> INSTRUCTIONS TO FOLLOW
Write out each line of the listing as it stands, without the images.

=== Section Start ===

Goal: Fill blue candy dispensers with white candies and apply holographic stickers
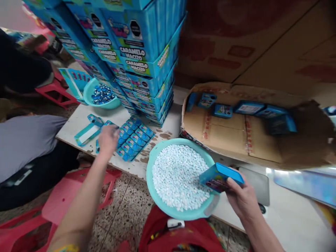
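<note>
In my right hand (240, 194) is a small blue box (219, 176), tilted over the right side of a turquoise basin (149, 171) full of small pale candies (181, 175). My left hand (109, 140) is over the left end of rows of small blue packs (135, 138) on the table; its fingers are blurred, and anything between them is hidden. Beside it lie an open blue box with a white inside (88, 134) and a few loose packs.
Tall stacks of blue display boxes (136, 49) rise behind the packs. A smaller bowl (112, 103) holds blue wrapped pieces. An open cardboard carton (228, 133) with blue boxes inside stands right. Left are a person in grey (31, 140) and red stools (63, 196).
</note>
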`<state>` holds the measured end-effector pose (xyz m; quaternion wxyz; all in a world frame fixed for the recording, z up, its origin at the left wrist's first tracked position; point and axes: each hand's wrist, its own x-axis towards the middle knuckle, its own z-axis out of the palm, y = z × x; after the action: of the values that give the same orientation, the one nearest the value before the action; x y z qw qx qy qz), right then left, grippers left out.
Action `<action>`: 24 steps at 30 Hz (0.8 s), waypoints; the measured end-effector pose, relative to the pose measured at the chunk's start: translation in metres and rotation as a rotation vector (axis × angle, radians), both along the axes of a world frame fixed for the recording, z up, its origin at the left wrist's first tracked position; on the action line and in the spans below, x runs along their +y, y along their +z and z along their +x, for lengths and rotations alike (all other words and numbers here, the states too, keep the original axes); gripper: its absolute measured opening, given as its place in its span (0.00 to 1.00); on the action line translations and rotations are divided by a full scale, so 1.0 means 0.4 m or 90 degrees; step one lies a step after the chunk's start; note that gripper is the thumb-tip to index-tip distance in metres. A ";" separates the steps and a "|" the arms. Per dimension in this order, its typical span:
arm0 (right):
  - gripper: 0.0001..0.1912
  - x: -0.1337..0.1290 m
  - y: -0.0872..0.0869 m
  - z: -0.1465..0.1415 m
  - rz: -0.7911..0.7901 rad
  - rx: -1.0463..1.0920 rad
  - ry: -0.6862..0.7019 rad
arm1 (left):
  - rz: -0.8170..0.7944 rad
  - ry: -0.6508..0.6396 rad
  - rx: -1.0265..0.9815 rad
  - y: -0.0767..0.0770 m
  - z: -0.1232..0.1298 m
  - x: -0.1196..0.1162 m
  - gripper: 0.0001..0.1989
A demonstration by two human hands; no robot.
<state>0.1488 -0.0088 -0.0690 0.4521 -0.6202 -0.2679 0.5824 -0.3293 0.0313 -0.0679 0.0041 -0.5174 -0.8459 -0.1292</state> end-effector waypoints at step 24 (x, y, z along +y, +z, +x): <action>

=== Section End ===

> WRITTEN ANSWER
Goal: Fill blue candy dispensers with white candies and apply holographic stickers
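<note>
In my right hand (240, 194) is a small blue box (219, 176), tilted over the right side of a turquoise basin (149, 171) full of small pale candies (181, 175). My left hand (109, 140) is over the left end of rows of small blue packs (135, 138) on the table; its fingers are blurred, and anything between them is hidden. Beside it lie an open blue box with a white inside (88, 134) and a few loose packs.
Tall stacks of blue display boxes (136, 49) rise behind the packs. A smaller bowl (112, 103) holds blue wrapped pieces. An open cardboard carton (228, 133) with blue boxes inside stands right. Left are a person in grey (31, 140) and red stools (63, 196).
</note>
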`<state>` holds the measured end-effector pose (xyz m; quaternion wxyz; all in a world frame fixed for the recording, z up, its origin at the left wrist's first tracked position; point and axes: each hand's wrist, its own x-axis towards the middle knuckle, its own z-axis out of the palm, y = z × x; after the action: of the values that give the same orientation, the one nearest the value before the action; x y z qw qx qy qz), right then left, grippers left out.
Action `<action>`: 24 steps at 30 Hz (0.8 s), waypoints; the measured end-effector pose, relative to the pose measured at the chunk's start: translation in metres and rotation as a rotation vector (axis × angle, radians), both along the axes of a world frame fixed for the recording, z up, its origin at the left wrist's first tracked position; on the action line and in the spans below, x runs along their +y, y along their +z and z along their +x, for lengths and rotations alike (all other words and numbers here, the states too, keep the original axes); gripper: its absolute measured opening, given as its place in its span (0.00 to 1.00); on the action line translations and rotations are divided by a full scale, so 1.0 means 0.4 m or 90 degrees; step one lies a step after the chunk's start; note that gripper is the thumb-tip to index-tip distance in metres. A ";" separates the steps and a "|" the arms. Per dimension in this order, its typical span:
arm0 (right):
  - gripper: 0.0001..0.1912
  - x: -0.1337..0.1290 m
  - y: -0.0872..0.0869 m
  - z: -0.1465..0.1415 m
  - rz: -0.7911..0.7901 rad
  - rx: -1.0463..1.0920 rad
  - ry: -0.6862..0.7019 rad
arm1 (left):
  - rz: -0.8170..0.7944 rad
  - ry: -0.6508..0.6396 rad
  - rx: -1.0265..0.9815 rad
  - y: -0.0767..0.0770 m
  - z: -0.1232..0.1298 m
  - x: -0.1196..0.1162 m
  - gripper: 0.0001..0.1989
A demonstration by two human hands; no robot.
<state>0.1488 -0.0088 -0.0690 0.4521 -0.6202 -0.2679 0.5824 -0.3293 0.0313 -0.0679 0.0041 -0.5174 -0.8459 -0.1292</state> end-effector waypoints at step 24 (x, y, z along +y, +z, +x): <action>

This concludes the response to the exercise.